▶ **Task directions**
Some lines below hold "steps". Pick them out and copy them.

▶ **Data extracted from a collection**
----

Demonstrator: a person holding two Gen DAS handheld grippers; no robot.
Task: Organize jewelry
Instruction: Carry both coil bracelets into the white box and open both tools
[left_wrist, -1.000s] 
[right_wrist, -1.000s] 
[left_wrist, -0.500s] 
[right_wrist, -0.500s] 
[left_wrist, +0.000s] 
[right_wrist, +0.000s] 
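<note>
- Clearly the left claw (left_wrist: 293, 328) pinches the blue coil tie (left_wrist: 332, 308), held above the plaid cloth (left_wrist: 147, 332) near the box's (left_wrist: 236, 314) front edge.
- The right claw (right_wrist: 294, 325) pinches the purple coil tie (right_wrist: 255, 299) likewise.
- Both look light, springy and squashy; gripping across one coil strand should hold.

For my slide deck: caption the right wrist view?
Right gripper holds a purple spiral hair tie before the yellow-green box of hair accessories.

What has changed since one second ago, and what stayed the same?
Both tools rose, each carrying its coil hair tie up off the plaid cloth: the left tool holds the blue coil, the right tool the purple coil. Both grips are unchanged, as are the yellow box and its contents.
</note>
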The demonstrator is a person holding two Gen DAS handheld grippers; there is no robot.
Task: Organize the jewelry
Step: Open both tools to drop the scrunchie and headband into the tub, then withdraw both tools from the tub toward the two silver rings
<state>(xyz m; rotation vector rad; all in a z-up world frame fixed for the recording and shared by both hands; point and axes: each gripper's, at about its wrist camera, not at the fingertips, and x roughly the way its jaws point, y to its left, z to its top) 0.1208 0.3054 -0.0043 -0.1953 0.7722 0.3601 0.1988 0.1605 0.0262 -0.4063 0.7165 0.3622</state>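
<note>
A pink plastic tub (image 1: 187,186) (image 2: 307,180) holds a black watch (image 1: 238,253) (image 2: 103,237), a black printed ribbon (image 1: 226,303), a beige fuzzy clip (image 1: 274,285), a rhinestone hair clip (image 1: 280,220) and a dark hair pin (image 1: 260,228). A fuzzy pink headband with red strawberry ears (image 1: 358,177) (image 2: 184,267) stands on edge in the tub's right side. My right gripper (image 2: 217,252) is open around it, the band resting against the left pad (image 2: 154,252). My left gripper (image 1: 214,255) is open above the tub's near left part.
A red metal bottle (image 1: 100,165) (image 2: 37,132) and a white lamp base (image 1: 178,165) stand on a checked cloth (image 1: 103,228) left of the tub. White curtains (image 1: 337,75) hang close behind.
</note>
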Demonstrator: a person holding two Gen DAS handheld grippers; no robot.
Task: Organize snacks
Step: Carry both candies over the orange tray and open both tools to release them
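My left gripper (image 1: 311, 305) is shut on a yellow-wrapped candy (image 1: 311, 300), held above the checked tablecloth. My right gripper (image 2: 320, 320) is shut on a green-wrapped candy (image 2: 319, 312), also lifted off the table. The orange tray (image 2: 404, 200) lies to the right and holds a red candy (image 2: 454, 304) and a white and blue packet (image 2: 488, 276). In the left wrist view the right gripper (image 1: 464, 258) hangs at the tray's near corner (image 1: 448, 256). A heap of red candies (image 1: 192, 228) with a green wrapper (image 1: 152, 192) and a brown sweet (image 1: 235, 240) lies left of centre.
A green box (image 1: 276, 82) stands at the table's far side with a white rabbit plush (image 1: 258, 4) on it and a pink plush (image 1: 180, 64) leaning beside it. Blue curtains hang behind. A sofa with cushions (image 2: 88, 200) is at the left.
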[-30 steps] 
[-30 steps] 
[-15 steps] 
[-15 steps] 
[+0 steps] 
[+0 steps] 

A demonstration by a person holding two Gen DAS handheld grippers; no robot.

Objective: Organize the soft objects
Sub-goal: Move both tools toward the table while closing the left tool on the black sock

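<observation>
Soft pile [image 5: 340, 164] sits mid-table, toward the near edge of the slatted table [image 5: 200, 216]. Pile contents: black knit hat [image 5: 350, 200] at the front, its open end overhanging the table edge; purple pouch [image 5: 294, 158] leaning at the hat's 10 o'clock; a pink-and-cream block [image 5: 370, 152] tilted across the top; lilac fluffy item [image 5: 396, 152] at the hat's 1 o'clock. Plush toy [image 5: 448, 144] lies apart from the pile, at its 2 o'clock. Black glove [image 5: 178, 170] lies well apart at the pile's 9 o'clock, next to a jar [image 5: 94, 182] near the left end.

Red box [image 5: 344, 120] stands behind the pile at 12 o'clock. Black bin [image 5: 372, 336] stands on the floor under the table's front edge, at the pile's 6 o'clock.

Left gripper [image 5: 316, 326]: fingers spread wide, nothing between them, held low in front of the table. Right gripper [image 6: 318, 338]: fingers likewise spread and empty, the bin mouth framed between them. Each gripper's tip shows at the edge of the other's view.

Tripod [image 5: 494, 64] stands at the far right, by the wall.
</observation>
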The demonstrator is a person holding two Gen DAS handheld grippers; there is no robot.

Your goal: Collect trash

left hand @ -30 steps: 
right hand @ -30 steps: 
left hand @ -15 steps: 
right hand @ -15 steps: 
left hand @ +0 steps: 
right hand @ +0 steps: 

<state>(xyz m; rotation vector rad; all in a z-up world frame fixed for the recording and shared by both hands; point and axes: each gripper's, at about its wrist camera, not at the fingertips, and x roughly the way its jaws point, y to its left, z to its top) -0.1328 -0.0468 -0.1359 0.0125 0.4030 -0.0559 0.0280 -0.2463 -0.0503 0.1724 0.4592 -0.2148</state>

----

▶ **Written solution**
[-30 steps] 
[-30 steps] 
[-15 steps] 
[-15 steps] 
[+0 steps] 
[+0 steps] 
left hand @ -30 steps: 
right hand @ -30 steps: 
left hand @ -15 steps: 
right hand @ -15 steps: 
left hand @ +0 steps: 
right hand @ +0 steps: 

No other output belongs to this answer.